Mentorship often involves a structured and sequential learning process. Mentors guide mentees through a series of tasks and steps designed to build knowledge, skills, and competence in a particular domain.

For example, if you aspire to build a website, your mentor may guide you through the steps of understanding web development, designing user interfaces, and implementing coding languages. By following this sequential approach, you gradually acquire expertise in a systematic and efficient manner.

The “1000 Ingredient Kitchen” analogy offers a valuable perspective on the mentorship process. Just as a chef combines ingredients in a specific order to create the desired dish, mentors guide mentees through a sequence of tasks and knowledge acquisition to achieve their desired outcomes.

Each task represents an ingredient, and by assembling them in the right order, mentees can create their unique recipe for success. Whether it’s mastering Facebook ad optimization or developing a three-by-three video grid, the mentorship process ensures that you acquire the necessary skills and knowledge to achieve your specific goals.

Some individuals may express concerns about the perceived lack of creativity or customization in a mentorship process. However, it is essential to recognize that mentorship focuses on imparting proven knowledge and methodologies. Just as a surgeon relies on well-established medical procedures rather than experimenting with each patient, mentors guide mentees based on tried-and-true practices. This approach ensures efficiency, reduces risks, and increases the likelihood of success.

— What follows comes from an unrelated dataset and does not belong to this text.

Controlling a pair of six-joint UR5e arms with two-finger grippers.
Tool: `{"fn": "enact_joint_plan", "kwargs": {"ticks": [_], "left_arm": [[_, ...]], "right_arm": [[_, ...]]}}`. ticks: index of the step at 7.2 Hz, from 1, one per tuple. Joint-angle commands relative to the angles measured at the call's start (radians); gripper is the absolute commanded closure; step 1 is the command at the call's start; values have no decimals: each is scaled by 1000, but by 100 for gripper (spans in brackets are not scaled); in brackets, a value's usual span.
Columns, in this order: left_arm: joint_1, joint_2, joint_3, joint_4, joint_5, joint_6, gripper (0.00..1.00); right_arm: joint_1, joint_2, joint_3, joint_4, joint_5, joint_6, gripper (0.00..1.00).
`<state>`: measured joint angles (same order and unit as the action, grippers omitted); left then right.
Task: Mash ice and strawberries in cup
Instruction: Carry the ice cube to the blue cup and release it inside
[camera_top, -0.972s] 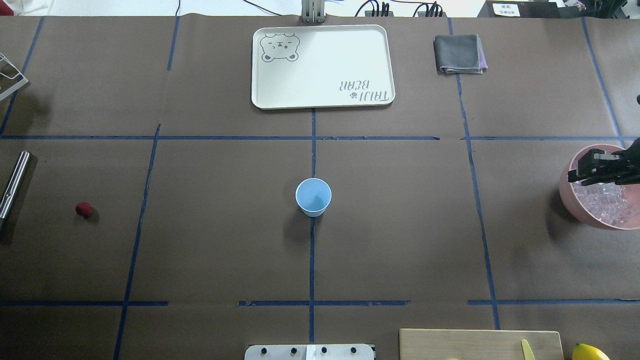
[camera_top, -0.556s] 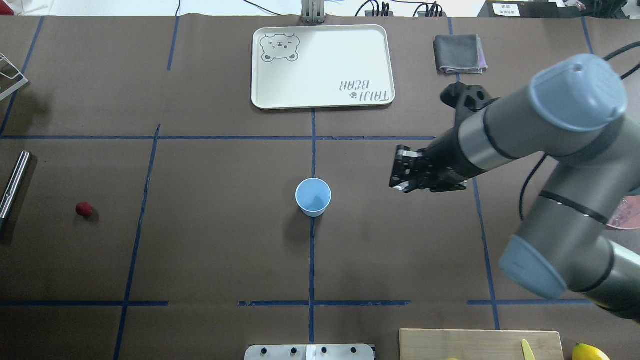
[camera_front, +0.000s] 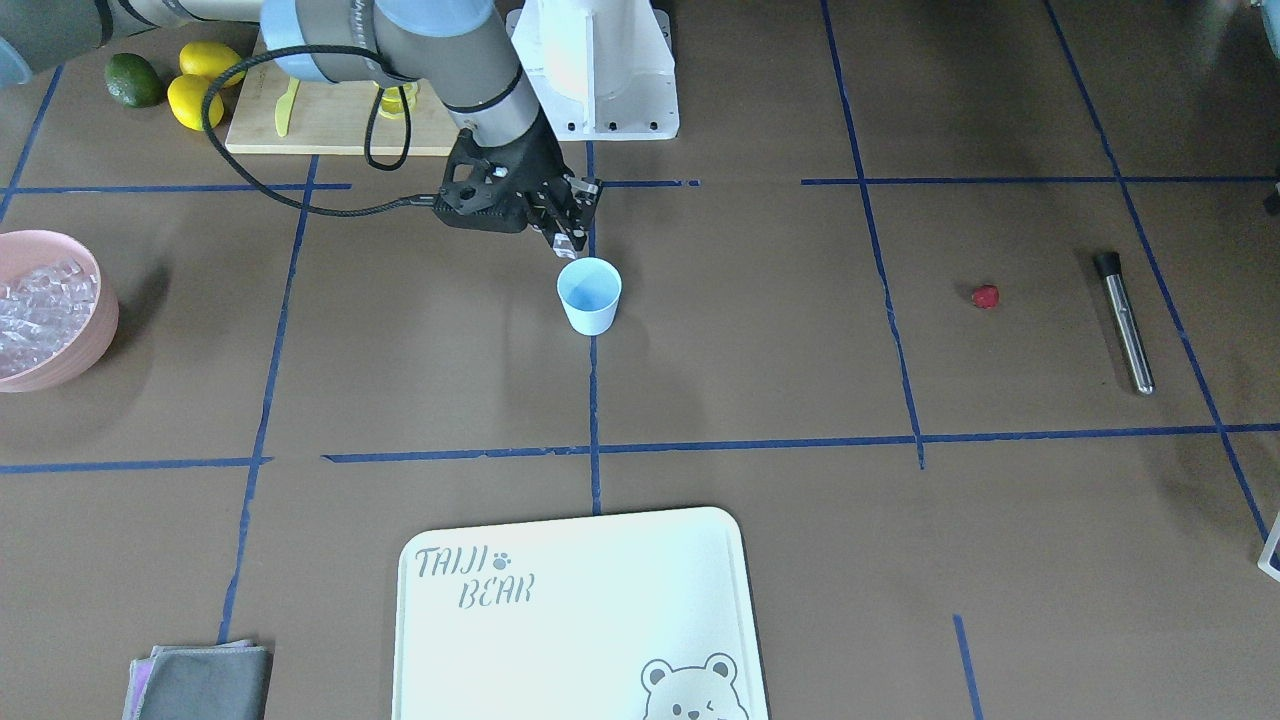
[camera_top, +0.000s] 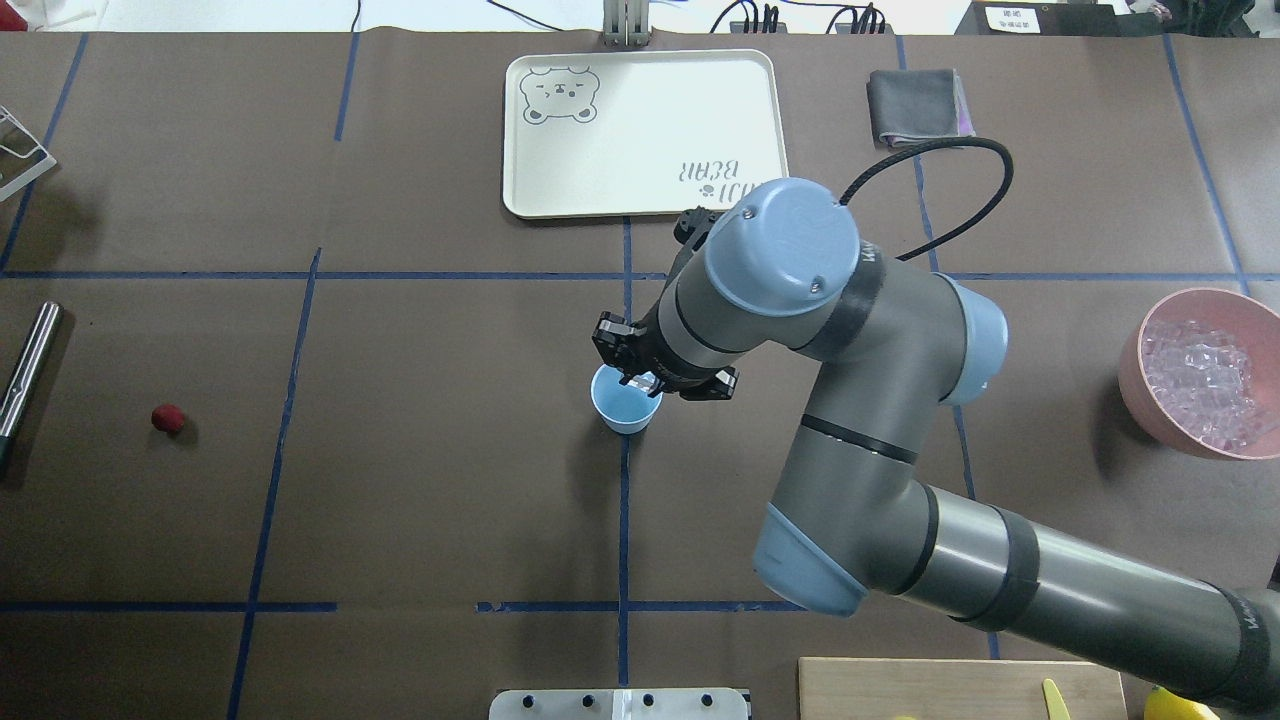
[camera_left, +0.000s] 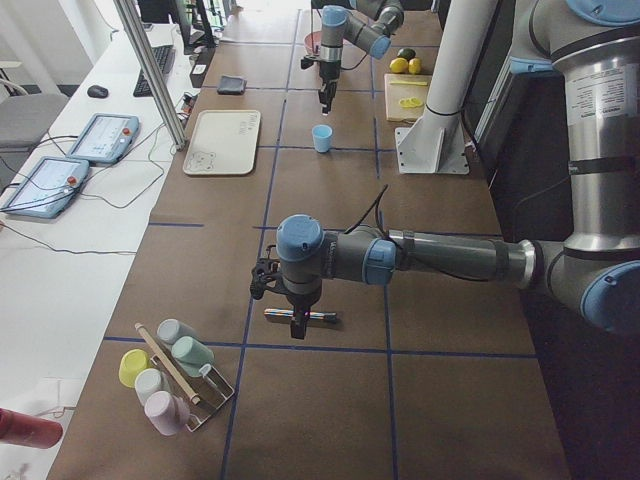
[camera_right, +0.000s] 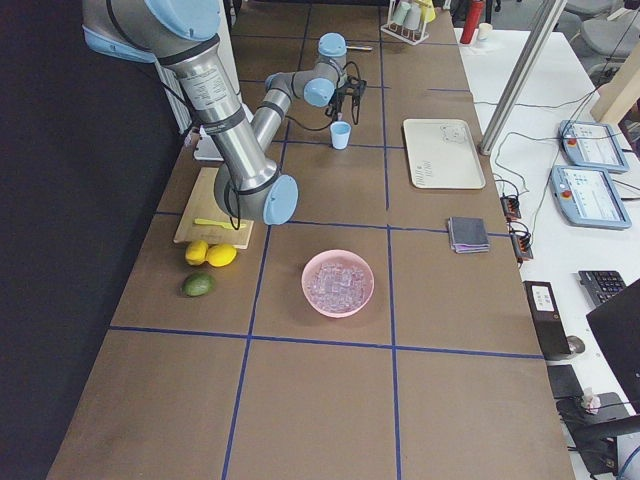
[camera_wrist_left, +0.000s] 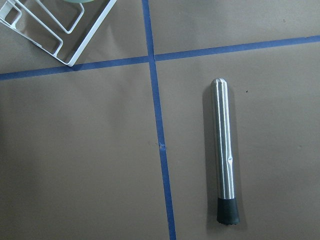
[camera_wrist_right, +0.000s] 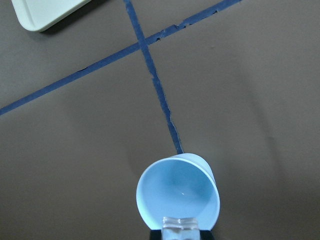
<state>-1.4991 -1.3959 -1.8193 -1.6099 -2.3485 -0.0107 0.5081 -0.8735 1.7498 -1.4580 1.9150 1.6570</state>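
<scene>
Loading ice, by the look of it: clamped in the right gripper (camera_top: 640, 379), a single clear ice cube (camera_wrist_right: 180, 226), poised over the near rim of the cup (camera_wrist_right: 177, 195) at the bottom of the right wrist view. Next, probably, easing slightly further over the mouth and parting the fingers, so as to drop the cube inside and not onto the rim. Calls for a light touch, given a cup so small and likely easy to tip. Far from the mashing itself, judging by a bare, pale blue inside with no contents

Cup upright at the centre of the overhead frame, on the blue tape line, white outside and tapering toward the base. Well apart, at the left of that frame, the strawberry (camera_top: 168, 418): small, round and red, lying on the brown paper, with the steel muddler (camera_top: 28, 365) near it at the left edge. At the right edge, heaped in the pink bowl (camera_top: 1135, 370), more ice (camera_top: 1200, 385), glassy and colourless

Above the muddler, in the side view from the table's left end, the left gripper (camera_left: 296, 322); impossible to tell whether parted or closed
</scene>
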Motion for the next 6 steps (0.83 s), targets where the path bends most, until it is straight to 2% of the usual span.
{"fn": "enact_joint_plan", "kwargs": {"ticks": [1,2,3,4,5,6], "left_arm": [[-1,3,-3,1,0,0,0],[0,3,-3,1,0,0,0],[0,3,-3,1,0,0,0],[-1,3,-3,1,0,0,0],[0,3,-3,1,0,0,0],[0,3,-3,1,0,0,0]], "right_arm": [[-20,27,-97,77,-25,41,98],[-22,28,-101,79,-25,40,95],[-22,28,-101,77,-25,41,40],[-23,28,-101,77,-27,43,14],[-23,28,-101,77,-25,43,2],[-23,28,-96,77,-22,34,2]]}}
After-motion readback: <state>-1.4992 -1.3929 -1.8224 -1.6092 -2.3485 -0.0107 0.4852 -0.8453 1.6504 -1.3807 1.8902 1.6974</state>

Standardization is a fundamental aspect of mentorship. Mentors leverage their expertise and experience to provide a structured framework that promotes learning, growth, and achievement. This standardized approach facilitates a seamless transfer of knowledge and ensures that mentees receive consistent guidance and support throughout their mentorship journey.

Mastering the Basics and Continuous Learning

One fundamental principle of mentorship is emphasizing the importance of mastering the basics. Just as Tony Hawk excels at skateboarding by honing his foundational skills, individuals must focus on mastering the fundamentals before delving into more complex endeavors. By consistently practicing and refining the basics, individuals develop a solid understanding and gain the ability to think creatively within the framework.

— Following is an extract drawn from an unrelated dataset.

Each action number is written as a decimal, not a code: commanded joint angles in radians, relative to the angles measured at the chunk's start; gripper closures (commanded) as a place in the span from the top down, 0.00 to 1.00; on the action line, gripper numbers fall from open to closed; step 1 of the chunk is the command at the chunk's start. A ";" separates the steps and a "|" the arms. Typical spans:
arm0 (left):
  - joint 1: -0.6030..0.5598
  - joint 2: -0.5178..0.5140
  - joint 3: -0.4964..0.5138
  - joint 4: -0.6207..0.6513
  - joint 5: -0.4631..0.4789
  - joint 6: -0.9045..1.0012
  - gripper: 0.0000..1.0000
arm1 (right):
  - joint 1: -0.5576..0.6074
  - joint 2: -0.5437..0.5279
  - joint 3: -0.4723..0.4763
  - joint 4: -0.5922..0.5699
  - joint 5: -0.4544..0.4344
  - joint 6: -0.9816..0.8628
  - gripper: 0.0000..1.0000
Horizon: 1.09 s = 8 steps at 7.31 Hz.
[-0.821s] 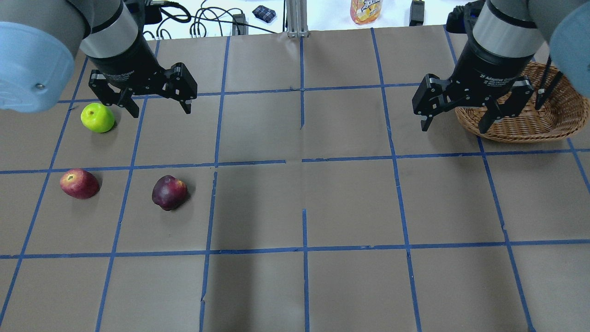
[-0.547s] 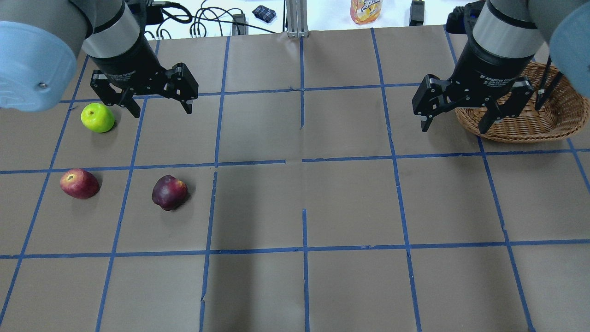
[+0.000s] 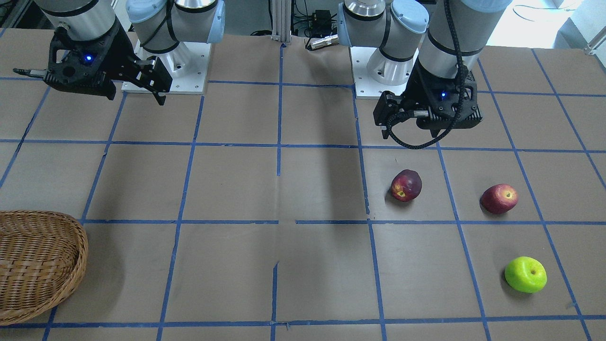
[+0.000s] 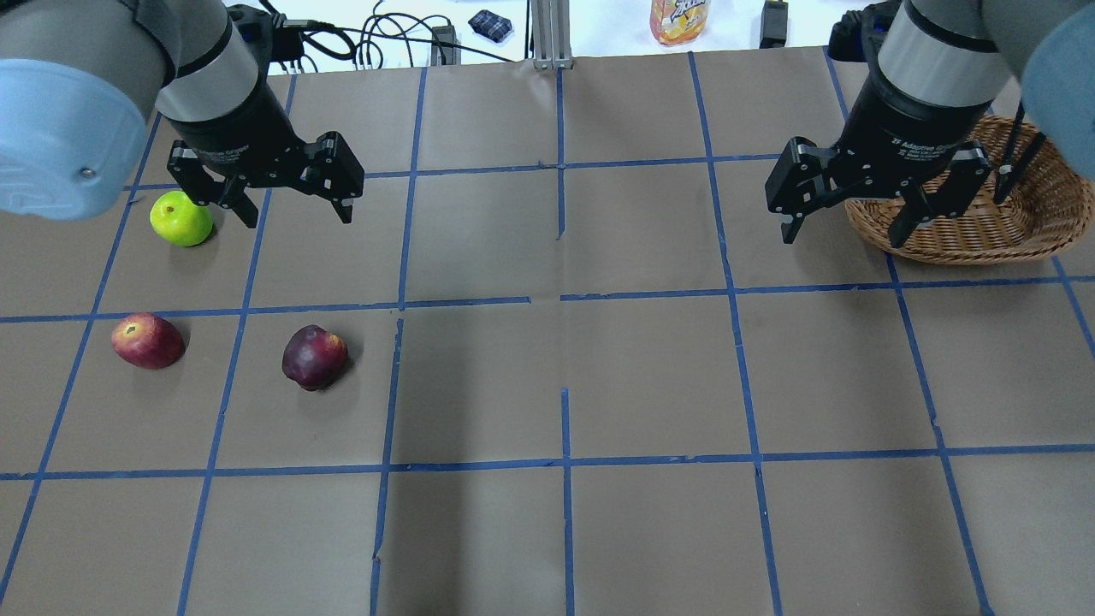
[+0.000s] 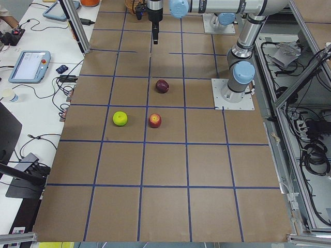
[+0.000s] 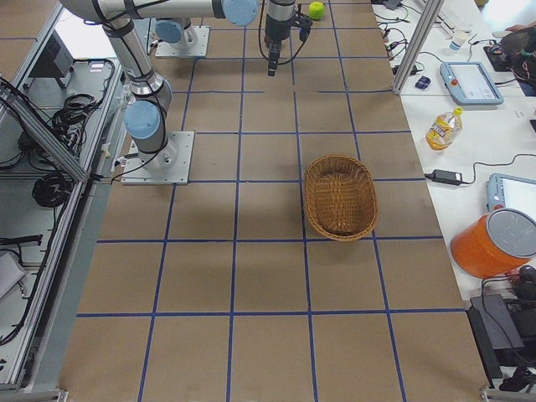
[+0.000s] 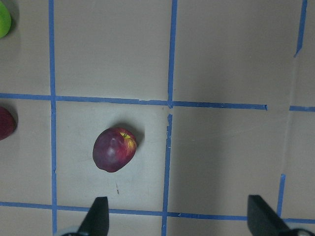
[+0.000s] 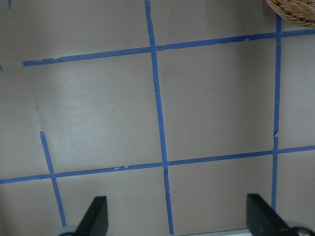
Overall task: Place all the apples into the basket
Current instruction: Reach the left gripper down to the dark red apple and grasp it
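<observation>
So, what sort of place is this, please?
Most likely a robotics lab or test cell, not a home. The left arm and right arm are bolted to a table gridded with blue tape, and a side bench holds a teach pendant and loose cables.

Table (image 4: pixel 650 385) covered in brown paper, gridded with blue tape (image 4: pixel 565 463). White bench (image 5: pixel 36 116) runs along its far edge, holding a tablet (image 5: pixel 28 66), loose black cables (image 4: pixel 376 38), a yellow drink bottle (image 6: pixel 441 127) and an orange tub (image 6: pixel 479 251). Aluminium post (image 4: pixel 552 34) at mid-edge. Even light, soft shadows.
</observation>
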 commanded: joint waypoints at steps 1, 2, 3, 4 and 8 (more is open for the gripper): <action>0.076 -0.017 -0.190 0.193 0.017 0.052 1.00 | 0.000 0.000 0.001 0.000 -0.002 0.000 1.00; 0.119 -0.028 -0.335 0.382 0.018 0.183 1.00 | 0.000 0.001 0.002 0.000 -0.002 0.002 1.00; 0.140 -0.037 -0.446 0.515 0.021 0.261 1.00 | 0.000 0.001 0.002 0.000 -0.002 0.002 1.00; 0.145 -0.040 -0.520 0.528 0.024 0.268 1.00 | 0.000 0.001 0.002 0.000 -0.002 0.002 1.00; 0.153 -0.150 -0.527 0.617 0.070 0.275 1.00 | 0.000 0.006 0.006 -0.014 0.003 0.002 1.00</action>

Continuous learning is also a key aspect of mentorship, as it fosters growth, expands knowledge, and allows for the development of expertise over time. To create scalable systems and processes, allocating time for learning, doing, and teaching is essential.

While client work and immediate tasks may demand attention, neglecting the learning and teaching aspects hinders growth and limits the creation of efficient systems. Prioritizing these activities helps develop expertise, refine processes, and establish a knowledge-sharing culture within teams.

Mentorship at Scale

Experts and mentors possess the ability to distill complex concepts into simple and understandable terms, like a step-by-step checklist. The true mark of a knowledgeable individual is their capacity to communicate clearly, avoiding jargon and unnecessary complexity. As Albert Einstein once said, simplicity is the ultimate sophistication. By grasping the fundamentals and striving for simplicity, individuals can gain deeper levels of understanding that set them apart from amateurs and blowhards

When I talk about mentorship at scale, I refer to all the knowledge I have gained from other people, which I have compiled into checklists. These checklists can be used to boost a post, set up a website, prepare for a client meeting, create a statement of work, and more. By systematizing the checklists, we can make mentorship accessible to everyone. Education and mentorship are essentially the same thing.


In the business world, mentorship is not only valuable for personal growth but also vital for overall success. By implementing a mentorship system, individuals can streamline processes, pass on knowledge, and avoid repeating tasks unnecessarily. Mentors share their experiences, offer guidance, and empower mentees to take ownership of their learning and development.